Given data Block Start

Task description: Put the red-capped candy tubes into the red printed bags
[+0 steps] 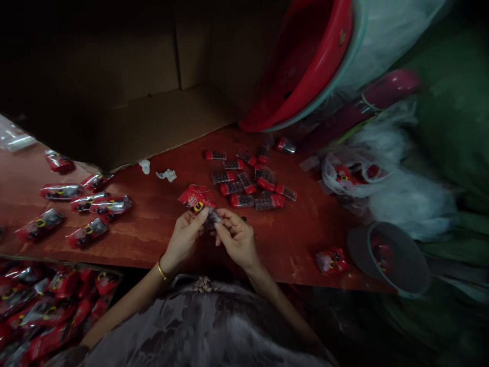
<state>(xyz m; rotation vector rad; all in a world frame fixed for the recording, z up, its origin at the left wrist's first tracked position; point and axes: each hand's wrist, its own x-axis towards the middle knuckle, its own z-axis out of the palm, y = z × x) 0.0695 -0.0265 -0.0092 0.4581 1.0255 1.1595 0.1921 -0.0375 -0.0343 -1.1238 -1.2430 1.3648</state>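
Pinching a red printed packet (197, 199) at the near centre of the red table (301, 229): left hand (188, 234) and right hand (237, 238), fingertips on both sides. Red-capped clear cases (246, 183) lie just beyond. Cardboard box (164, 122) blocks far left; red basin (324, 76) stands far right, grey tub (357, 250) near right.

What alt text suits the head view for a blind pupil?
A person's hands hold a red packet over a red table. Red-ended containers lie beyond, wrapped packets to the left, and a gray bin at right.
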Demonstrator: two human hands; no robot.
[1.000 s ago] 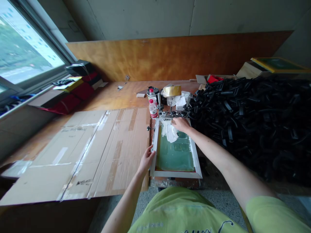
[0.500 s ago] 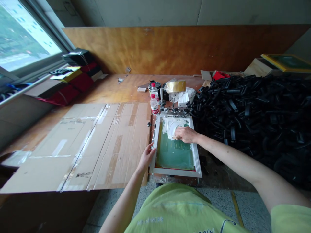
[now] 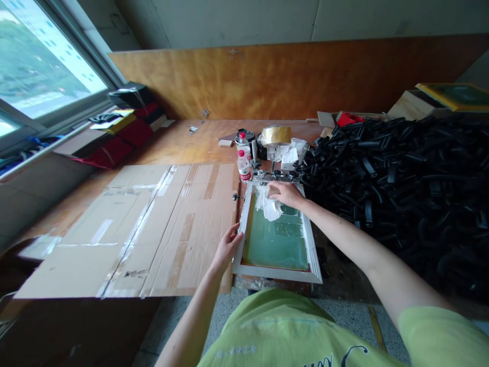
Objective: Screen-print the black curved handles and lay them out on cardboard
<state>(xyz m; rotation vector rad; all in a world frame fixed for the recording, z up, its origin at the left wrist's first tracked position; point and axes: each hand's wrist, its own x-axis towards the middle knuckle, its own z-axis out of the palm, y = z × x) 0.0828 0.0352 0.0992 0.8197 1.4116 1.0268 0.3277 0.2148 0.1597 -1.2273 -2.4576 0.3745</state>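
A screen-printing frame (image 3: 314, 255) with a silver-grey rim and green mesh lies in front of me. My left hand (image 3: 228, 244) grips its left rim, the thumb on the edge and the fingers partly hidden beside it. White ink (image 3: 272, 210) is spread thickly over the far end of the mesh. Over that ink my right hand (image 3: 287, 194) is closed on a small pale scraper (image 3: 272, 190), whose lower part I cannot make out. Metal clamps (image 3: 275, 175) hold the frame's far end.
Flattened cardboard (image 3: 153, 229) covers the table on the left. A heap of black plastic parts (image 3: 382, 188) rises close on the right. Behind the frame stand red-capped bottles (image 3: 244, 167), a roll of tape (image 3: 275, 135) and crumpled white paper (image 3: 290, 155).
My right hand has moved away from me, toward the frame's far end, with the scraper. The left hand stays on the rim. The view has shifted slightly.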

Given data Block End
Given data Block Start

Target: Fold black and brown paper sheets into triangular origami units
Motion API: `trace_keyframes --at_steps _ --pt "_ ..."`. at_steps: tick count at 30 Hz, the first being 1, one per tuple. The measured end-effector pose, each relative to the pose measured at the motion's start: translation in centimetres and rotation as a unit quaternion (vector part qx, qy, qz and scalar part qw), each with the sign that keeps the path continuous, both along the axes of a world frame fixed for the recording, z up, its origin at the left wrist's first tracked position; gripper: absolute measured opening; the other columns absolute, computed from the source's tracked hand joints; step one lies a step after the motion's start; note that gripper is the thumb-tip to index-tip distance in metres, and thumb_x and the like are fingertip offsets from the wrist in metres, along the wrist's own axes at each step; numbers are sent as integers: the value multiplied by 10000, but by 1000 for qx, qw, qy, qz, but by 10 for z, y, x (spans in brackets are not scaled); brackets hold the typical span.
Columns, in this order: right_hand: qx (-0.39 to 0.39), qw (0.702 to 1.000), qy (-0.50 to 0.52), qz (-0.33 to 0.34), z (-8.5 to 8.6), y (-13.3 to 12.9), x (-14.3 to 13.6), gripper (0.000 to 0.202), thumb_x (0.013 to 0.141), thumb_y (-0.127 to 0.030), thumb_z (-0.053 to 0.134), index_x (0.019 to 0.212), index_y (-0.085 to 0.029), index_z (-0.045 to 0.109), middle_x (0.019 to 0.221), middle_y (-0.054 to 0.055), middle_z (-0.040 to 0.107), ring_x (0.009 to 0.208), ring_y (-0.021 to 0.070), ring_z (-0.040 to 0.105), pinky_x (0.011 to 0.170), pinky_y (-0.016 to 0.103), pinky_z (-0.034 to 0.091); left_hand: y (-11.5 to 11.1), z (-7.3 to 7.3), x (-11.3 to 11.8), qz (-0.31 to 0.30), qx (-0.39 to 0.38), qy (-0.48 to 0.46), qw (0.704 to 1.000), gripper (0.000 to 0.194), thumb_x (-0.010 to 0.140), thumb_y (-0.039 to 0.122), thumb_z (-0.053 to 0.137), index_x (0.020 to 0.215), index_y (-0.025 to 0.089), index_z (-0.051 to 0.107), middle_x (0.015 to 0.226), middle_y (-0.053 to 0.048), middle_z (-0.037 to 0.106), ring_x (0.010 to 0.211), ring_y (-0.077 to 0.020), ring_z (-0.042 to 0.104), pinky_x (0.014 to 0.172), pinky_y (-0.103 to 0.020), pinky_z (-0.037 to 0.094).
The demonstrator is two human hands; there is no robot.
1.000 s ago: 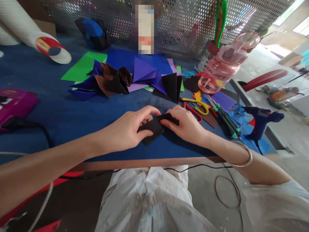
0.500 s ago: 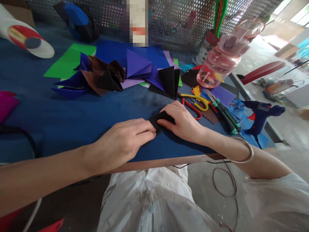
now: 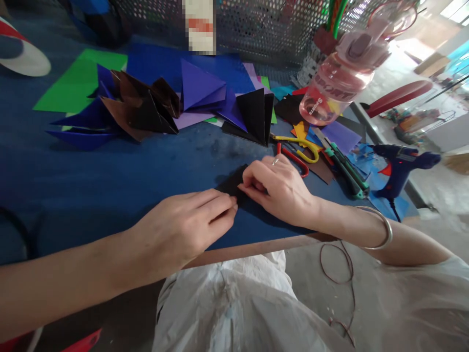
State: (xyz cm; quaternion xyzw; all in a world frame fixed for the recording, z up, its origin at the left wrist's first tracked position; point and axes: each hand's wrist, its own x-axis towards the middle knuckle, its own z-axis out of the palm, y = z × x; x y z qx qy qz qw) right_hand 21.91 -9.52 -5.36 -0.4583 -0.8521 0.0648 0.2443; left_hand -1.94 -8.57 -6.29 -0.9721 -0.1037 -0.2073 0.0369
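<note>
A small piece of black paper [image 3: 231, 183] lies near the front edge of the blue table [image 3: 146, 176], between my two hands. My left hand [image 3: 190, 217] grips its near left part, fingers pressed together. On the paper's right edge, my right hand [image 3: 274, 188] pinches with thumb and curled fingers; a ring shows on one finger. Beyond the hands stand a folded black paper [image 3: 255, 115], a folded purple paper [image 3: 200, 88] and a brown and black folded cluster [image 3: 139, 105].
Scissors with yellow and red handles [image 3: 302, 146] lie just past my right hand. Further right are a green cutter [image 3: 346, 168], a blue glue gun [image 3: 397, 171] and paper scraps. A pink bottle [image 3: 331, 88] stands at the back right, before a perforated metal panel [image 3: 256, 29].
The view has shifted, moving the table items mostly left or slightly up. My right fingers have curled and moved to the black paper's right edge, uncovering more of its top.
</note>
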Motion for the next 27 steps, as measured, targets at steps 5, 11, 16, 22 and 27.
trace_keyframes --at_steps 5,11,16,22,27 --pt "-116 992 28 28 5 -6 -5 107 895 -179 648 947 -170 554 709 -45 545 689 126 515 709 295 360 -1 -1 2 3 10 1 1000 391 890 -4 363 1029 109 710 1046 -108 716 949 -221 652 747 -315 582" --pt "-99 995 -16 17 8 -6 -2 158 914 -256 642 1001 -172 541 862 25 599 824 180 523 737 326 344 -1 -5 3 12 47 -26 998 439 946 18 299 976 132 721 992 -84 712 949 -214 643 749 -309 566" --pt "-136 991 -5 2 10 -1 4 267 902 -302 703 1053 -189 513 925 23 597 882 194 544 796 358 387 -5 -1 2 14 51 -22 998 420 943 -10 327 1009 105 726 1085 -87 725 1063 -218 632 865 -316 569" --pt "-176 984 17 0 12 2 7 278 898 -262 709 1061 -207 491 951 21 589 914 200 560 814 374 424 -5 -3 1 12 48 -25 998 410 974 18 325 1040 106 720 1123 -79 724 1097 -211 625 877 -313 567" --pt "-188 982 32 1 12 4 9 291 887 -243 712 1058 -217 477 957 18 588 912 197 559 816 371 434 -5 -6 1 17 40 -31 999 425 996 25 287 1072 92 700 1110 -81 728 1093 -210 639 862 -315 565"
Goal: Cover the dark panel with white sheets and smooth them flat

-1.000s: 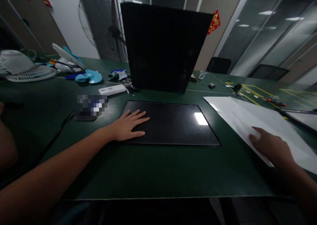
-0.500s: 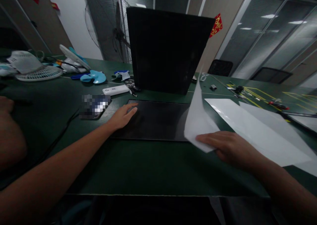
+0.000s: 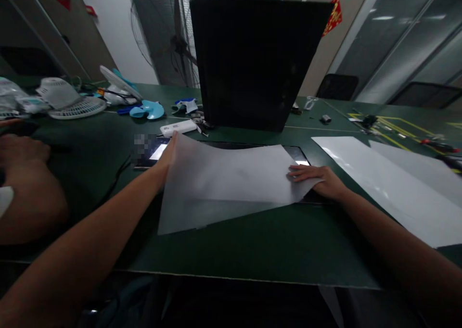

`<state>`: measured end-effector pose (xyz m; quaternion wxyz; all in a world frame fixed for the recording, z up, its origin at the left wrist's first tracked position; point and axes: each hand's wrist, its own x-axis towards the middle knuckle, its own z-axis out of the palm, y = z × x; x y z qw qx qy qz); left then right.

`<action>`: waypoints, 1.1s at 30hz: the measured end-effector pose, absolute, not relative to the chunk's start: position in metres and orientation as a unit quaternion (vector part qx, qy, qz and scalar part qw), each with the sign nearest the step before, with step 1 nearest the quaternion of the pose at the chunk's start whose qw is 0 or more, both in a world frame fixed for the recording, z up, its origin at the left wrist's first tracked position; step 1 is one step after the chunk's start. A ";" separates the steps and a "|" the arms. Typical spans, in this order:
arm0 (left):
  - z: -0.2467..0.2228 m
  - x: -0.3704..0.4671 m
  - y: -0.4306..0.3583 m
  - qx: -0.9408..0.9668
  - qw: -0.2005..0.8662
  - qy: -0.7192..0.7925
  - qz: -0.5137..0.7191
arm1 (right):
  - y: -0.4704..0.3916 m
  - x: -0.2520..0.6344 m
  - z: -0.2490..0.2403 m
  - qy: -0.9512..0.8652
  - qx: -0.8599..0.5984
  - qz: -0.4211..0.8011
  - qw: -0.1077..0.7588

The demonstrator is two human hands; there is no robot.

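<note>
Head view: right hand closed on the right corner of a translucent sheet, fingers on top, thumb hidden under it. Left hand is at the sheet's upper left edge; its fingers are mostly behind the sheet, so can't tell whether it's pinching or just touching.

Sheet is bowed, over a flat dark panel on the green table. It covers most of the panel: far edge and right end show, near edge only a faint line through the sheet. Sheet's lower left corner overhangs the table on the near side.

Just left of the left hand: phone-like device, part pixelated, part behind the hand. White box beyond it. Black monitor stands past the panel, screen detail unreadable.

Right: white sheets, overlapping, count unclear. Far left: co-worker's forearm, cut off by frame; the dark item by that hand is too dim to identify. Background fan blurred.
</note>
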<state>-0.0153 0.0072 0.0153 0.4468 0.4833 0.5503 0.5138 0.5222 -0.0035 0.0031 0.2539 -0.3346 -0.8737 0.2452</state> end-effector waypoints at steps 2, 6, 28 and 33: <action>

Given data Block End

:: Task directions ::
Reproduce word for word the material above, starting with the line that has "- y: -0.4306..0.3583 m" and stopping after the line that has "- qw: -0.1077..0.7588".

:: Response box ::
  - y: -0.4306..0.3583 m
  - qx: -0.9408..0.9668
  - qw: -0.2005..0.8662
  - qy: -0.7192..0.7925
  - qz: -0.5137..0.7191
arm1 (right):
  - y: -0.4704..0.3916 m
  - x: -0.2520..0.6344 m
  - z: -0.2490..0.2403 m
  - qy: -0.9512..0.8652
  - qx: -0.8599..0.5984
  - qz: -0.4211..0.8011
  - qw: -0.1077..0.7588

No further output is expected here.